With a job at CCU secured, the couple bought some land and moved to Myrtle Beach in March 2001.
“I have always been in customer service,” she says, referring to her years as an administrative assistant to the vice president of sales for Quest Diagnostics, a clinical laboratory services company. This made her perfect for an opening in the Office of the Registrar assisting at its front desk. Registering and interacting with students were highlights of that position, but after a couple of years, she moved to Records, losing that face-to-face time with students. In October 2004, she saw an opening in student affairs. By that time, she was ready to get back to office administration.
Beyond the daily routine of filing, scheduling and answering, Hepp says her key duty is service; whether it's for a student or parent, faculty or staff member. “Our office serves seven departments at CCU, from the student government to student health services,” she says.
She also has a hand in some of CCU’s major events, such as the Ronald D. Lackey Service Award, presented every spring to an outstanding senior who has exceled at community service.
“I arrange for the top six students to have dinner with Mrs. Lackey and her family,” she says.
Hepp’s reward for her dedication is when a student comes back to just say hi. “That’s my favorite, watching a student start as a freshman, fully mature and have them come back. That’s the absolute best.”
“She loves the students; she’s good for her position,” says friend and co-worker Sharon Sluys.
The two have been friends for more than four years, taking daily 1.5-mile walks around campus, where their conversations are peppered with a dash of everything — from family to each other’s personalities.
“One day she said she thought she was an introvert,” says Sluys. “I told her she is definitely an extrovert. We’ll run into basketball players near Kimbel Arena and she’ll have to give them a hug, or stop to speak with people she’s worked with at some point.”
This past spring the two sought out one of CCU’s student personal trainers at Williams-Brice Gymnasium who “kicked our butts,” which was a good thing to Hepp.
“We push each other,” says Sluys. “When you want to be healthy, it’s good to have that buddy system going. A lot of times I won’t feel like it, but she’ll email me saying ‘We gotta get out there.’”
Hepp also organizes an annual clergy event hosted by the Office of Student Affairs.
“Clergy from Conway and Myrtle Beach attend this event, and we share information about Coastal’s student organizations and how their ministries can become involved on campus,” she says.

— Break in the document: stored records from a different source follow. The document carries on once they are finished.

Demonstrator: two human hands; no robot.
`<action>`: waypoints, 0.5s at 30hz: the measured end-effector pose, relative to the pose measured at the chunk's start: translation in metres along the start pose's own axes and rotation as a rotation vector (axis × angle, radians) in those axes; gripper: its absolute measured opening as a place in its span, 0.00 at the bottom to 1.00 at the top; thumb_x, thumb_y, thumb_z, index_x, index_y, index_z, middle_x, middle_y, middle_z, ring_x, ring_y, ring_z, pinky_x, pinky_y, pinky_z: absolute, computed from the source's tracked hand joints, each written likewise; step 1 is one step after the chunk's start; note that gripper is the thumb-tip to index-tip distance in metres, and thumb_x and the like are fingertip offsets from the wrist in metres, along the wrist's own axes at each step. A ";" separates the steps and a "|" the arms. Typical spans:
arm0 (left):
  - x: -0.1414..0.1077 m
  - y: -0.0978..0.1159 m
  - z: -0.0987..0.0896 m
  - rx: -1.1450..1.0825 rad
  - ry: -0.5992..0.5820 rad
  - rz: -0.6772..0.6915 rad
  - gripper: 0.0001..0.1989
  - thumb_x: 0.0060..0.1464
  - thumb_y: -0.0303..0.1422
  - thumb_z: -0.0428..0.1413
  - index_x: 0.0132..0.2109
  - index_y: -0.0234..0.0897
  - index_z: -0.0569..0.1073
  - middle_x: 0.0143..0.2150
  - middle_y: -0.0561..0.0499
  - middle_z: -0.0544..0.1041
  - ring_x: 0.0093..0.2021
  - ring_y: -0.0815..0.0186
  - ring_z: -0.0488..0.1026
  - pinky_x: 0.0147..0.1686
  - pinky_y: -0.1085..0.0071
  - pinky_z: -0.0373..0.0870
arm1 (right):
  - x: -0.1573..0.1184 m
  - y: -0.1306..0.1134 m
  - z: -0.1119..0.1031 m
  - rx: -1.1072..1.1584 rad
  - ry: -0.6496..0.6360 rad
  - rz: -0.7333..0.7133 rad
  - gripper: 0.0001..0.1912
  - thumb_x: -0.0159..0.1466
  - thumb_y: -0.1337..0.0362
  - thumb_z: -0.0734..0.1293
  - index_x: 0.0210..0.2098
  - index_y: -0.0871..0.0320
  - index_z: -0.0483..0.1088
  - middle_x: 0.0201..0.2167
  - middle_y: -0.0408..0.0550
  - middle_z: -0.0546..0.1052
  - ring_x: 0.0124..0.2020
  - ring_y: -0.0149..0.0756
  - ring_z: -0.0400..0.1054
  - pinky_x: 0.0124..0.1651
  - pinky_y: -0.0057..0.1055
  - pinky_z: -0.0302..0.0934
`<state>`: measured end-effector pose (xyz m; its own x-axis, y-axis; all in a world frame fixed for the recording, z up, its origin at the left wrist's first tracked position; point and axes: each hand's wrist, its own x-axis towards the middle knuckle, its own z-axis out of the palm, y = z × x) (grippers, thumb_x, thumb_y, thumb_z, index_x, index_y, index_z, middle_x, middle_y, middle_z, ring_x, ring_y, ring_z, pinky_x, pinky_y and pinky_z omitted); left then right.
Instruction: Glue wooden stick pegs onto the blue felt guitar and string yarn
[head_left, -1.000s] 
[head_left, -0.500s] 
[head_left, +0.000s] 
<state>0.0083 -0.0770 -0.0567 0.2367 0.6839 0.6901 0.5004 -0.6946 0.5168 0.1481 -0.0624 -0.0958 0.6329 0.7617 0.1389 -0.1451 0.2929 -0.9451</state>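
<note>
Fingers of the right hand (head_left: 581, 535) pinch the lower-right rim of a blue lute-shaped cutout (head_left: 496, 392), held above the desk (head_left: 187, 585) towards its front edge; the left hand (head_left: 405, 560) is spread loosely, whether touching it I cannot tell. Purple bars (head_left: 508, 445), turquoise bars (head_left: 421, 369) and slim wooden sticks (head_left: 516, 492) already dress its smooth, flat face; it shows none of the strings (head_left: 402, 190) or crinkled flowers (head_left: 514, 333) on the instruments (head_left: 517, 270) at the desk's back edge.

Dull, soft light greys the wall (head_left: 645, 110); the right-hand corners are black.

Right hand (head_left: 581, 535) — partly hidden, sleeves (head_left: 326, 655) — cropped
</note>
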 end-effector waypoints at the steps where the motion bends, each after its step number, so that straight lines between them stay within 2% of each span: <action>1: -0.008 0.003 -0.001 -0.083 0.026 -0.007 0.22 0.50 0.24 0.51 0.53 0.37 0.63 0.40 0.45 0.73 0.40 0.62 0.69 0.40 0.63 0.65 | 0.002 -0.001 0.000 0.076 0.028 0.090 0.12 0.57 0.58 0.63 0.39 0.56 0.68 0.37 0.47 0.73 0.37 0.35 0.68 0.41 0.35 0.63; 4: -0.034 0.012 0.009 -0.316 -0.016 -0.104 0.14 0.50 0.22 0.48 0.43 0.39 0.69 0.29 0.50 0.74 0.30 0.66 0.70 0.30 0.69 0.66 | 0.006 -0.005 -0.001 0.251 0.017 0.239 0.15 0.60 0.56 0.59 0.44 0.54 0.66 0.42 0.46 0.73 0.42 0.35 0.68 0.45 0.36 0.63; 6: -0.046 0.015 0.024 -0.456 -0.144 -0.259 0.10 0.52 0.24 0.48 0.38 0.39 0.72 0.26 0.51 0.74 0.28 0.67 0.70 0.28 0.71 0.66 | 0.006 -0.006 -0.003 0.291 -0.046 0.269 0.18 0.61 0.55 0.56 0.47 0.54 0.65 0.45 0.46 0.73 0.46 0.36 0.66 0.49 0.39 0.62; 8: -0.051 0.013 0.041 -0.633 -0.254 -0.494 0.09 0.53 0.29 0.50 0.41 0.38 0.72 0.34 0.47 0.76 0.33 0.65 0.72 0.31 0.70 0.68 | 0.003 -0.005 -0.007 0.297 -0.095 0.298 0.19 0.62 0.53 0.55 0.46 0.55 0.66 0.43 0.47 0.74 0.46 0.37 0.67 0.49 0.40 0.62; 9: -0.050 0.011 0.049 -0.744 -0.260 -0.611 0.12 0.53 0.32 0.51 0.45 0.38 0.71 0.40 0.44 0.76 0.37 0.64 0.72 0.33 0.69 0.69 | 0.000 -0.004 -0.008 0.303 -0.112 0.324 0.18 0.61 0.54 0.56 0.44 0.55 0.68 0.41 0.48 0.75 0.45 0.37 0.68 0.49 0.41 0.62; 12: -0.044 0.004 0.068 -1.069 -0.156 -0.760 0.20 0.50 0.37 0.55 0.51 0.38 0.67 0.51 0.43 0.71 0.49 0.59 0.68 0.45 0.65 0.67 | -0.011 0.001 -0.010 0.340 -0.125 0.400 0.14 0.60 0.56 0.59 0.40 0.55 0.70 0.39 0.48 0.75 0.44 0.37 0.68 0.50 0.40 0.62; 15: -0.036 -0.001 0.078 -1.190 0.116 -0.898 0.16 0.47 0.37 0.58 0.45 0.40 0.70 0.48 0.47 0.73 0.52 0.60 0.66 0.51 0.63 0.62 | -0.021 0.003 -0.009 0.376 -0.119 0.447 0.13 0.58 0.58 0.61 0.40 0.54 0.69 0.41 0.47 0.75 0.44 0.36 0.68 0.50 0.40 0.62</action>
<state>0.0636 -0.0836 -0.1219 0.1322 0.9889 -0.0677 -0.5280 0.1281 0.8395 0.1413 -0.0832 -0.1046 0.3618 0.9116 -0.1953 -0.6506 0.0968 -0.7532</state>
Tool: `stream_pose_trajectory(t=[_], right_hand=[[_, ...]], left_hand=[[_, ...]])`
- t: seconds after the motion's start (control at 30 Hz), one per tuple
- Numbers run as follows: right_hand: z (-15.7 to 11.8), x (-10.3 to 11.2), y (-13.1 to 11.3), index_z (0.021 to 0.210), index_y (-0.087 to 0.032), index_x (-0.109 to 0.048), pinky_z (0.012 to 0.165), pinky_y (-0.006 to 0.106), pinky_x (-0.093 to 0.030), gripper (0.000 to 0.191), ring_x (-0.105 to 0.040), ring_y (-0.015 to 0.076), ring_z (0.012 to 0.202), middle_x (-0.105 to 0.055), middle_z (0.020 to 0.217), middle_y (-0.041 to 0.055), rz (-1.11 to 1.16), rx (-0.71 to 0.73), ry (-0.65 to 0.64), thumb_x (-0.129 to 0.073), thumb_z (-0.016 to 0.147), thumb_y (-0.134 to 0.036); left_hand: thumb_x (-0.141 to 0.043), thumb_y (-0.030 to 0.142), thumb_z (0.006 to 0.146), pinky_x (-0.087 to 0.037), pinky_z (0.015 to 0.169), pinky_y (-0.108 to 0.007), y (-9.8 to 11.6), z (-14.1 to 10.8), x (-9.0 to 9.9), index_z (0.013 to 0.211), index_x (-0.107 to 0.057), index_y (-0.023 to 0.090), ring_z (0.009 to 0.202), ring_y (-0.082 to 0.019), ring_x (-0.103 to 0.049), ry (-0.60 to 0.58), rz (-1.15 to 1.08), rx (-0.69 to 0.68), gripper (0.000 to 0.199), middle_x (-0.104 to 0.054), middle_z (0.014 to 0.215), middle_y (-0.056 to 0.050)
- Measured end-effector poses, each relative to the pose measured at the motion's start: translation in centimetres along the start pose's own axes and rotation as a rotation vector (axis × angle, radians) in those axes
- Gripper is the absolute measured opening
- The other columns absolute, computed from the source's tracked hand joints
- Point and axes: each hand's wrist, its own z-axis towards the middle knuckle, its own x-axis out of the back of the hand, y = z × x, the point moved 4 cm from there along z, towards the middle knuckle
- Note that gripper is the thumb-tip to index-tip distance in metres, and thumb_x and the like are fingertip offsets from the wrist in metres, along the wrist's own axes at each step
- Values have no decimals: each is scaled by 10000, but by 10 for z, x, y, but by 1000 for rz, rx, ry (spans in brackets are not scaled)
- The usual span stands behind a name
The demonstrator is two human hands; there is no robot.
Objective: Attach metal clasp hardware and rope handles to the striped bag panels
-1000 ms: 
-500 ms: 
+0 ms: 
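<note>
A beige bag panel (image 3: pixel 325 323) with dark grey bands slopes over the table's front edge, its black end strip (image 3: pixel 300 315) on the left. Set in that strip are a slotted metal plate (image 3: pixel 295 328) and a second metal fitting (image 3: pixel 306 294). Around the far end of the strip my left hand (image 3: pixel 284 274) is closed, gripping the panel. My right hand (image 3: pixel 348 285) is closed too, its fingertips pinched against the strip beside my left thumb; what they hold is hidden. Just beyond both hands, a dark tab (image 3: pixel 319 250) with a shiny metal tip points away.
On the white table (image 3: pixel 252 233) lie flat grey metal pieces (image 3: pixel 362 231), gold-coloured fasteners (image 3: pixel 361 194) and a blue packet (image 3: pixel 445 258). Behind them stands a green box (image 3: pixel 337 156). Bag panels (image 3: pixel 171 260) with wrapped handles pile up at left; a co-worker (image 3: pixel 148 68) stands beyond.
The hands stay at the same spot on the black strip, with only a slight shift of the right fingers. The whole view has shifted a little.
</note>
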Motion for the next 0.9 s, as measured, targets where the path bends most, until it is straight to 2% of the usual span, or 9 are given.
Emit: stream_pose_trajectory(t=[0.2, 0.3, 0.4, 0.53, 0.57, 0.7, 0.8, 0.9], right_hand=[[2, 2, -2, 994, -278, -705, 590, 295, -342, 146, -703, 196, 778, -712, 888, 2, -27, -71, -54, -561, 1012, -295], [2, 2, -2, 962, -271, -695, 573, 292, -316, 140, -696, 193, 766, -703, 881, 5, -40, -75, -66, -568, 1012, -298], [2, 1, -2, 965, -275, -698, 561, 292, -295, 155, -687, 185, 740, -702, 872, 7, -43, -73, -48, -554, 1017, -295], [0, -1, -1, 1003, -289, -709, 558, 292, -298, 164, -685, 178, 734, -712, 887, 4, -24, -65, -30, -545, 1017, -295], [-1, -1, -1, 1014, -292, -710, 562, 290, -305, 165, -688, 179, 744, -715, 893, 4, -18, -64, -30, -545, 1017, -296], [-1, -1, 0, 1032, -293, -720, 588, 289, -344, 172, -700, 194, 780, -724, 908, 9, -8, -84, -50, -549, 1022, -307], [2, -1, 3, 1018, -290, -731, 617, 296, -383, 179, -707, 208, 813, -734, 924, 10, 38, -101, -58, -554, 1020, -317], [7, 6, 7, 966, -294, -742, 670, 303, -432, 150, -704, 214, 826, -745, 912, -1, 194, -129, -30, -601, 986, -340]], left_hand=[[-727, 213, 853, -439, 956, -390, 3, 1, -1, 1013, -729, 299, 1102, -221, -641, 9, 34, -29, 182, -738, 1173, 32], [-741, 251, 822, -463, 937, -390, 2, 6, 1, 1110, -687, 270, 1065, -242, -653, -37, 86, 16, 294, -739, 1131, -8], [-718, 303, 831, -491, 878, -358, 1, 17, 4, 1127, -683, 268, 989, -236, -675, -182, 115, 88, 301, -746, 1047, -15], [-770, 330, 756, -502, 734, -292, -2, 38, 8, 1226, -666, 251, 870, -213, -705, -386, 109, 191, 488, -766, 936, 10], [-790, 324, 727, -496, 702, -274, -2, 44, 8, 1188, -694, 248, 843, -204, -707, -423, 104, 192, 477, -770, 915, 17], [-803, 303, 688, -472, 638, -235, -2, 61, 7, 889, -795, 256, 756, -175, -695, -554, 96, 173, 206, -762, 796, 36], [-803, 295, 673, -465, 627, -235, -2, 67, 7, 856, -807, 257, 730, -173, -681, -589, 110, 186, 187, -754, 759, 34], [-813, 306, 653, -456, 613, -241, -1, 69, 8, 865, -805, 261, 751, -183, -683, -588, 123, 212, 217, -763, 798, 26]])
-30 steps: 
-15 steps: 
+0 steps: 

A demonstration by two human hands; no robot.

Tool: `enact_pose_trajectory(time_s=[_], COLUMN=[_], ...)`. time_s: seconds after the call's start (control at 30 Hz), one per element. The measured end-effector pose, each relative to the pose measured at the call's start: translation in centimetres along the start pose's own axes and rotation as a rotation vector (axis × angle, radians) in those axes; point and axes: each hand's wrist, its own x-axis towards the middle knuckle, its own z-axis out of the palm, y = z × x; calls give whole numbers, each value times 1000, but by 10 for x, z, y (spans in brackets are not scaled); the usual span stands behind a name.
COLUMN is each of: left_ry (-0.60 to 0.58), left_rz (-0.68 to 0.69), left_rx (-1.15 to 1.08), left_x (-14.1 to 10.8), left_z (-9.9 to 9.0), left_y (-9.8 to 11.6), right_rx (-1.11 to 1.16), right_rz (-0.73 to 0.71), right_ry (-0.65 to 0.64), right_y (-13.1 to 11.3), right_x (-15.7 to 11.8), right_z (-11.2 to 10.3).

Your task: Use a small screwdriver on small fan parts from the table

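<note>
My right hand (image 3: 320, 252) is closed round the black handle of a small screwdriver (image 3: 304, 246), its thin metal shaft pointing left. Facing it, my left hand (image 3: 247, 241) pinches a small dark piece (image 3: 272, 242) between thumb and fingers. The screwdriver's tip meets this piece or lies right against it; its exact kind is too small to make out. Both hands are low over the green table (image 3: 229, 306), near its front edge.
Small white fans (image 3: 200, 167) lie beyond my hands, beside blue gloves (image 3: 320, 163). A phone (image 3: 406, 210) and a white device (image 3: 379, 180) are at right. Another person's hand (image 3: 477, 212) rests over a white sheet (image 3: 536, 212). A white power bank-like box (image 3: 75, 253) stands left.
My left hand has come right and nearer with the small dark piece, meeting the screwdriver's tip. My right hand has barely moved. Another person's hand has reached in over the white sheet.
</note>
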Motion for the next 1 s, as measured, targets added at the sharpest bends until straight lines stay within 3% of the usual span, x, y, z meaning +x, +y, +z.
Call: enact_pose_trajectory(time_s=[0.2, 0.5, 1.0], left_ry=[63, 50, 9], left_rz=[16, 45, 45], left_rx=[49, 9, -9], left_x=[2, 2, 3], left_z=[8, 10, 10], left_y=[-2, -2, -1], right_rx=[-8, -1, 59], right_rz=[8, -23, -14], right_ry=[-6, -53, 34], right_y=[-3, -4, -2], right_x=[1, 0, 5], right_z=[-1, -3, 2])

Hepp is also a member of St. James Catholic Church in Conway, where she serves as a Eucharistic minister at Mass. The local Sons of Italy chapter, billed as “the oldest and largest Sons of Italy Lodge in South Carolina,” also benefits from Hepp’s love of customer service. She volunteers at the organization's bi-annual festivals where she hand-stuffs cannoli.
Hepp’s roots go back to Italy, where her lineage can be traced to the island of Sicily.
“My actual name is Pasqua, which means Easter in Italian,” she says. “Growing up, my sister couldn’t say it, so that’s how I got Poppy.”
Hepp does find time for herself. She recently went on a Mediterranean cruise of Italy where she visited some of its oldest cities, such as Venice, Rome, Florence and Naples. “I’m looking forward to going back to Sicily very soon,” she says.
When she isn’t Skyping with her granddaughter Giuliana, attending CCU’s basketball games or going to student events on campus, Hepp hits the links. She is an avid golfer, with her handicap being “the highest number it could be.” Her favorite course is World Tour Golf Links at River Oaks, where her husband Donald works.
With all the adulation Hepp receives on a daily basis, it’s hard to imagine her switching offices again. It’s not just the praise and unconditional love for Hepp that will keep her with student affairs, however.
“I love it here,” she says. “This is home.”